Engineering machine learning systems is much more than train-evaluate cycles. It means that we need to systematically integrate these ML systems with the rest of the component. We need to build safety-cages to ensure that the decisions are not out-of-bounds and we need to make sure that we can maintain these systems.
In this paper, the authors studied an example of automated driving vehicles, not fully autonomous (but still) and shown the challenges that we need to solve before AI and ML becomes one of our “fellow drivers” on the roads.

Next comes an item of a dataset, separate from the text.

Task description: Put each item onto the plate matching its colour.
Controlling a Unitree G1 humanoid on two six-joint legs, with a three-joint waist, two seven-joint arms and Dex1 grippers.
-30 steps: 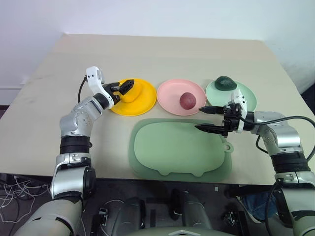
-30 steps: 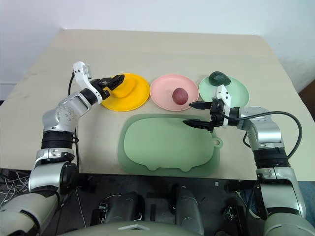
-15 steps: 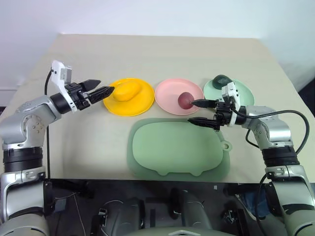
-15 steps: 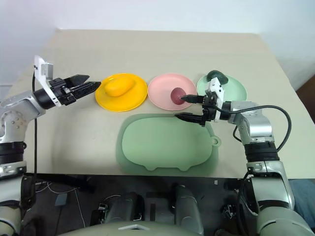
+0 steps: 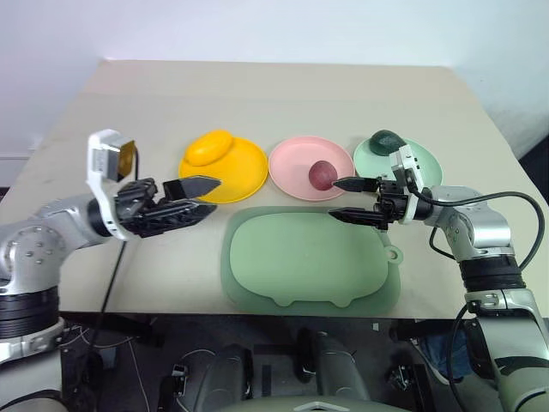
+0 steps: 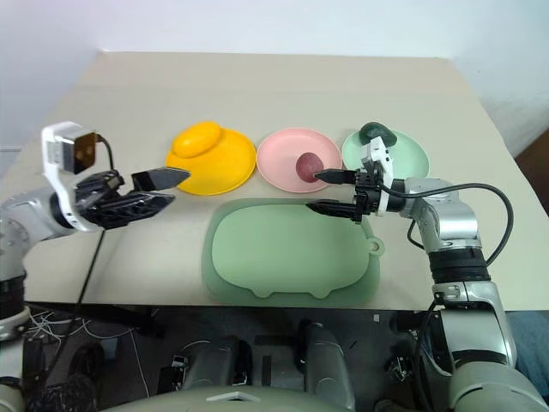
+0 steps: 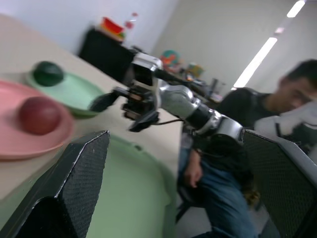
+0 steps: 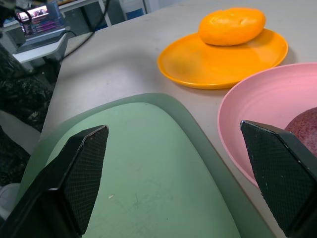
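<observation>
All three sorted: mango (image 5: pixel 209 148) at 10 o'clock on yellow plate (image 5: pixel 244 176), red fruit (image 5: pixel 322 174) on pink plate (image 5: pixel 292 163), avocado (image 5: pixel 388 142) on mint plate (image 5: pixel 426 167). Left gripper (image 5: pixel 196 199) and right gripper (image 5: pixel 341 199) both spread, empty. I'd just park both clear of the plates.

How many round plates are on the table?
3, in a row behind the big green tray: yellow plate on the robot's left, pink plate in the middle, mint green plate on the right.
</observation>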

The findings of the paper show that it’s not going to happen soon. As the authors say in the abstract: “Our results show that machine learning models are characterized by a lack of requirements specification, lack of design specification, lack of interpretability, and lack of robustness. We also perform a gap analysis on a conventional system quality standard SQuaRE with the characteristics of machine learning models to study quality models for machine learning systems. We find that a lack of requirements specification and lack of robustness have the greatest impact on conventional quality models. “
The authors provide a process for machine learning models as part of safety critical software, where the designing of the system and its real-scenario validation are a bit more apart than traditionally.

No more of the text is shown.